Problem
Give back all of the data exactly, with every picture omitted.

■ ■ ■ ■ ■

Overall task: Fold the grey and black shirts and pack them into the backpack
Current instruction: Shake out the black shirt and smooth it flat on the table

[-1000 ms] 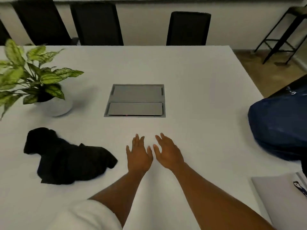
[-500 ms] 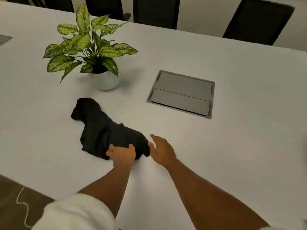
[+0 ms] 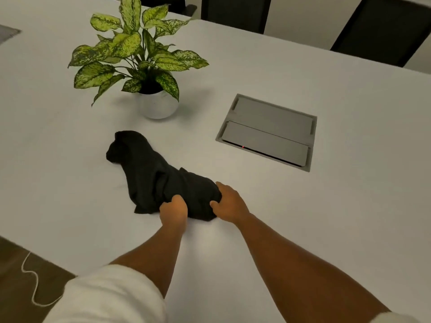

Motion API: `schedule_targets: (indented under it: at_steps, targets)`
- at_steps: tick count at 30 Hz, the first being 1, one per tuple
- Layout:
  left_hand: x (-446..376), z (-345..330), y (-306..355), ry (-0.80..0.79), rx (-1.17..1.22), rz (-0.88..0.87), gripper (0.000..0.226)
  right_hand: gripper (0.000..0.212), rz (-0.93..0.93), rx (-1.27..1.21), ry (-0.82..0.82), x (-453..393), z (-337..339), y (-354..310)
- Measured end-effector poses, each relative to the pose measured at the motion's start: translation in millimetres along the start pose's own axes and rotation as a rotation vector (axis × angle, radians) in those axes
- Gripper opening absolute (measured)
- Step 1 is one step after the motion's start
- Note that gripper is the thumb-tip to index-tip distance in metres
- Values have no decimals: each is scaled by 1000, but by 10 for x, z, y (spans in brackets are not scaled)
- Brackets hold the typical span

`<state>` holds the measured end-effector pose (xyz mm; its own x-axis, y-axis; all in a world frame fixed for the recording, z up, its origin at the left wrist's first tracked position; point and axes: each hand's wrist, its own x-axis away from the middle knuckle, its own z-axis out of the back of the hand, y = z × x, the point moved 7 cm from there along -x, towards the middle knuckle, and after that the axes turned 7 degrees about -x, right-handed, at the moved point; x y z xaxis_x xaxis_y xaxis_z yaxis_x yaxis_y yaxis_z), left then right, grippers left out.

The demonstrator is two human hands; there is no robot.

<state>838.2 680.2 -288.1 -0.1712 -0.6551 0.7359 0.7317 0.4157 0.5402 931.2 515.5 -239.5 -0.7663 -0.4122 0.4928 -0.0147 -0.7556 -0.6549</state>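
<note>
Both hands are on the crumpled black fabric shirt (image 3: 161,176), which lies bunched in a dark heap on the wide white table (image 3: 303,206), toward its near left part. The left hand (image 3: 173,209) is curled into the near edge of the cloth, its fingers (image 3: 175,198) tucked into the fabric and gripping a fold of it. The right hand (image 3: 229,202) sits at the shirt's right end, thumb on the near side and fingers (image 3: 221,185) laid over the far side, closing on that bunched end. The two hands are near each other, with a lump of black cloth between them. The rest of the shirt trails away to the far left, ending in a rounded bundle. Just beyond that far end stands a green variegated leafy plant (image 3: 137,52) in a round white pot (image 3: 157,106), apart from the cloth. To the right of the plant, a grey rectangular hatch panel (image 3: 268,131) is set flush into the tabletop, well clear of the shirt, with a tiny red light on its near edge. Dark chairs (image 3: 382,26) line the far side of the table. A rolled white sleeve (image 3: 109,297) covers the left upper arm, and both forearms are bare. On the brown floor at lower left, a thin white cord (image 3: 30,283) snakes along.
</note>
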Motion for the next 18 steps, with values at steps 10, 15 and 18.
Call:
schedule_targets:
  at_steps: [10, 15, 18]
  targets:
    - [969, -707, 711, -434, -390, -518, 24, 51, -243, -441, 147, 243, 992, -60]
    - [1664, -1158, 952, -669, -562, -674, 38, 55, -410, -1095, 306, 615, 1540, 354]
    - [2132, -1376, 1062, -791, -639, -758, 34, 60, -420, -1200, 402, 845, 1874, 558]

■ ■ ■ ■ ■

Expected output
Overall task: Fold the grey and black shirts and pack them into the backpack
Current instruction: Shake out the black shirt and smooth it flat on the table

[-1000 ms] 
[-500 ms] 
[+0 ms] 

Motion API: `schedule_targets: (indented under it: at_steps, targets)`
- at_steps: tick count at 30 Hz, the first being 1, one per tuple
- Layout:
  left_hand: x (-446..376), z (-345..330), y (-306..355), ry (-0.80..0.79), rx (-1.17..1.22), rz (-0.88..0.87), gripper (0.000..0.226)
  right_hand: gripper (0.000..0.212), rz (-0.93..0.93), rx (-1.27..1.21), ry (-0.82..0.82), x (-453..393), z (-337..339), y (-354..310)
- Measured end-effector poses, each relative to the pose measured at the motion's start: translation in millimetres along the start pose's own axes and rotation as a rotation vector (axis × angle, radians) in those axes
- Gripper opening absolute (measured)
- Step 1 is one step after the motion's start
- Note that gripper is the thumb-tip to index-tip distance in metres
- Values have no decimals: each is scaled by 1000, but by 10 for x, z, y (spans in brackets are not scaled)
- Brackets hold the typical span

`<state>` holds the measured end-effector pose (xyz mm; its own x-axis, y-axis; all in a world frame fixed for the recording, z up, its origin at the left wrist's first tracked position; point and axes: each hand's wrist, its own x-axis away from the middle knuckle, its own z-axis out of the back of the hand, y = z × x, the point moved 7 cm from there along -x, towards the middle knuckle, and after that the axes turned 7 degrees about -x, right-handed, at the moved point; x y z xaxis_x xaxis_y xaxis_z yaxis_x yaxis_y yaxis_z), left then right, grippers left out.

The demonstrator is two human hands; there is no robot.

<state>838.2 680.2 -288.1 -0.1712 -0.6551 0.7359 0.7317 0.4157 0.5402 931.2 515.5 -239.5 -0.7663 -0.4122 0.4928 -0.0147 -0.7556 -0.6549</state>
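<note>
Both hands are on the crumpled black fabric shirt (image 3: 161,176), which lies bunched in a dark heap on the wide white table (image 3: 303,206), toward its near left part. The left hand (image 3: 173,209) is curled into the near edge of the cloth, its fingers (image 3: 175,198) tucked into the fabric and gripping a fold of it. The right hand (image 3: 229,202) sits at the shirt's right end, thumb on the near side and fingers (image 3: 221,185) laid over the far side, closing on that bunched end. The two hands are near each other, with a lump of black cloth between them. The rest of the shirt trails away to the far left, ending in a rounded bundle. Just beyond that far end stands a green variegated leafy plant (image 3: 137,52) in a round white pot (image 3: 157,106), apart from the cloth. To the right of the plant, a grey rectangular hatch panel (image 3: 268,131) is set flush into the tabletop, well clear of the shirt, with a tiny red light on its near edge. Dark chairs (image 3: 382,26) line the far side of the table. A rolled white sleeve (image 3: 109,297) covers the left upper arm, and both forearms are bare. On the brown floor at lower left, a thin white cord (image 3: 30,283) snakes along.
</note>
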Motion for the next 18 steps, with values at steps 10, 15 and 18.
Call:
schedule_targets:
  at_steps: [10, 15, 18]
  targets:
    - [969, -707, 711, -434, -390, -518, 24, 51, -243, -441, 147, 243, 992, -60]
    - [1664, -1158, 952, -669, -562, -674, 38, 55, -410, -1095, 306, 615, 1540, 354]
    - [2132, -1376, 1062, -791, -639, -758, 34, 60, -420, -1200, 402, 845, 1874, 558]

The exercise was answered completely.